• [WHAT IS EXPECTED] Return the listing exactly, please; no pictures.

• [INPUT DATA]

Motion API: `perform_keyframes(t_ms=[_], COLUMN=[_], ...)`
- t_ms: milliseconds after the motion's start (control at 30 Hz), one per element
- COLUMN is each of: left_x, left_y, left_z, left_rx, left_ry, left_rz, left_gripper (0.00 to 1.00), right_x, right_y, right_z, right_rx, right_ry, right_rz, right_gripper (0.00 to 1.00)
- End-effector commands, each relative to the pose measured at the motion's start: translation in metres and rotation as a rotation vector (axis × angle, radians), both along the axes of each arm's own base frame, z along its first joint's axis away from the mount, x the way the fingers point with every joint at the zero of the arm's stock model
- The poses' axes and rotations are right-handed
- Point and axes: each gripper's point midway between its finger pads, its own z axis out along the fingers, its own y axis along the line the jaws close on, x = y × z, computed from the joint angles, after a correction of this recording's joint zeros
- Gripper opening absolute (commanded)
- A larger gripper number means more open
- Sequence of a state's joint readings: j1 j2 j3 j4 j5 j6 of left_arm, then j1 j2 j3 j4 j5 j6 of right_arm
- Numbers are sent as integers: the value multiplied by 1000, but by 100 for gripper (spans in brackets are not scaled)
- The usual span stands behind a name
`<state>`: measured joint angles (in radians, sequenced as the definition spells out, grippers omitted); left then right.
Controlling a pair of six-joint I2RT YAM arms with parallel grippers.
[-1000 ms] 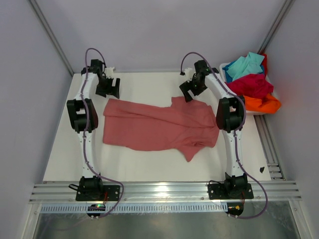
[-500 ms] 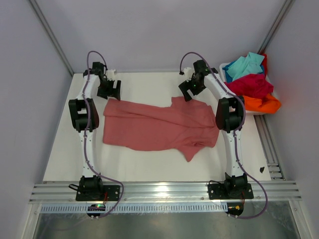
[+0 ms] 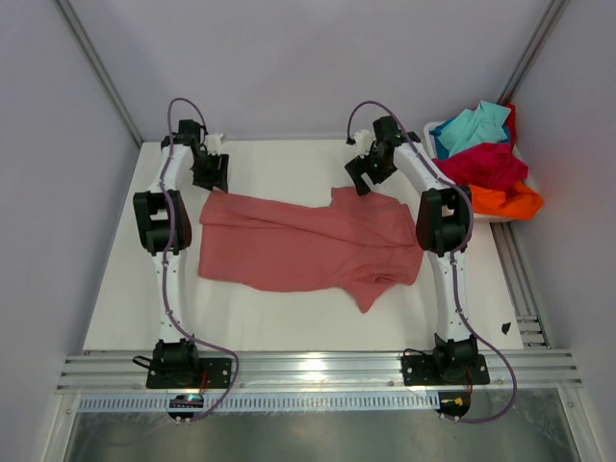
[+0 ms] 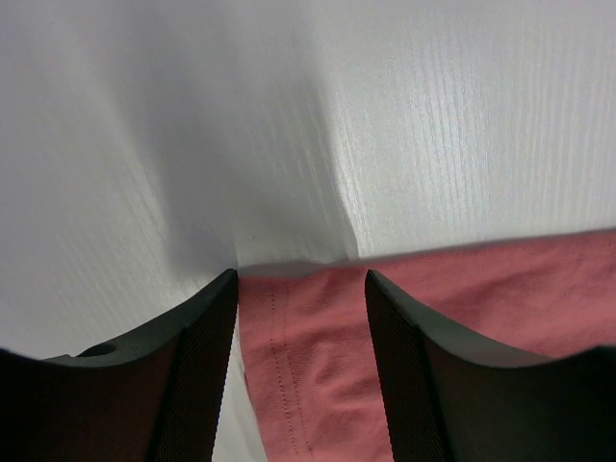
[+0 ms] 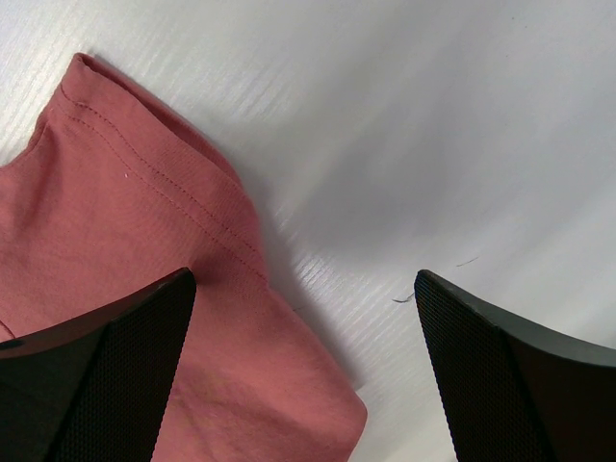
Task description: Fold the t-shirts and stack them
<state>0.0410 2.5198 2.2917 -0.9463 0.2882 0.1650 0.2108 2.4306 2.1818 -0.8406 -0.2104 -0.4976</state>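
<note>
Shirt: a salmon-pink tee (image 3: 308, 245) lay spread lengthwise across the middle of the top view, wrinkled, with one sleeve pointing up and the other trailing toward the lower centre.

Table: white (image 3: 279, 322); the pink tee rested flat on it.

Left gripper: it sat at the upper left of the top view (image 3: 210, 173), right at the tee's upper-left corner. In its wrist view the two dark fingers rose from the bottom edge with the hemmed corner of pink cloth between them (the stitching line showed plainly). The jaws stood partly apart, with a gap between them. The cloth lay flat in that gap and was not pinched.

Right gripper: it sat just right of centre in the upper part of the top view (image 3: 366, 171), over the upward sleeve. In its wrist view the fingers filled the two lower corners, spread wide and holding nothing. The hemmed pink edge filled the left half of that frame and ran down beside the left finger. Bare table showed by the right finger.

Other tees: these were heaped in a white tub (image 3: 435, 127) at the upper right of the top view. Turquoise (image 3: 474, 125) lay highest in the frame, crimson (image 3: 486, 164) below it, and orange (image 3: 505, 200) lowest, bulging over the rim.

Heap and pink tee: well apart, with the right arm between them.
</note>
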Motion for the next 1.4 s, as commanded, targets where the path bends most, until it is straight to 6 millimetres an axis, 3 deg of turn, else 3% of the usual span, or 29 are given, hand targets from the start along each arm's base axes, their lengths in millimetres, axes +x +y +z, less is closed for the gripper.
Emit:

• [TASK ANSWER]
Motion API: `perform_keyframes(t_ms=[_], COLUMN=[_], ...)`
- t_ms: milliseconds after the motion's start (control at 30 Hz), one per element
- COLUMN is each of: left_x, left_y, left_z, left_rx, left_ry, left_rz, left_gripper (0.00 to 1.00), right_x, right_y, right_z, right_rx, right_ry, right_rz, right_gripper (0.00 to 1.00)
- End-effector commands, each relative to the pose measured at the motion's start: translation in metres and rotation as a rotation vector (axis × angle, radians), both along the axes of each arm's own base frame, z along its first joint's axis away from the mount, x the way the fingers point with every joint at the zero of the arm's stock model
- The poses' axes and rotations are right-handed
- Point and axes: each gripper's point midway between its finger pads, its own z axis out along the fingers, its own y axis along the line the jaws close on, x = y × z, computed from the joint angles, after a correction of this recording's joint zeros
- Gripper opening absolute (commanded)
- A larger gripper number means more open
- Sequence of a state's joint readings: j1 j2 j3 j4 j5 j6 of left_arm, then j1 j2 j3 j4 j5 j6 of right_arm
- Numbers are sent as integers: the value multiplied by 1000, but by 100 for gripper (spans in brackets are not scaled)
- The usual span stands behind a name
`<state>`: measured joint angles (in radians, sequenced as the definition spells out, grippers omitted); left then right.
Controlling a pair of six-joint I2RT YAM arms with parallel grippers.
[-1000 ms] 
[-500 ms] 
[+0 ms] 
[+0 ms] 
[+0 ms] 
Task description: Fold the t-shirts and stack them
<state>0.0410 2.5198 2.2917 -0.9463 0.2882 0.1650 0.2108 2.4306 2.1818 -0.8406 -0.2104 -0.4976</state>
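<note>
Shirt: a salmon-pink tee (image 3: 308, 245) lay spread lengthwise across the middle of the top view, wrinkled, with one sleeve pointing up and the other trailing toward the lower centre.

Table: white (image 3: 279, 322); the pink tee rested flat on it.

Left gripper: it sat at the upper left of the top view (image 3: 210, 173), right at the tee's upper-left corner. In its wrist view the two dark fingers rose from the bottom edge with the hemmed corner of pink cloth between them (the stitching line showed plainly). The jaws stood partly apart, with a gap between them. The cloth lay flat in that gap and was not pinched.

Right gripper: it sat just right of centre in the upper part of the top view (image 3: 366, 171), over the upward sleeve. In its wrist view the fingers filled the two lower corners, spread wide and holding nothing. The hemmed pink edge filled the left half of that frame and ran down beside the left finger. Bare table showed by the right finger.

Other tees: these were heaped in a white tub (image 3: 435, 127) at the upper right of the top view. Turquoise (image 3: 474, 125) lay highest in the frame, crimson (image 3: 486, 164) below it, and orange (image 3: 505, 200) lowest, bulging over the rim.

Heap and pink tee: well apart, with the right arm between them.
</note>
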Motion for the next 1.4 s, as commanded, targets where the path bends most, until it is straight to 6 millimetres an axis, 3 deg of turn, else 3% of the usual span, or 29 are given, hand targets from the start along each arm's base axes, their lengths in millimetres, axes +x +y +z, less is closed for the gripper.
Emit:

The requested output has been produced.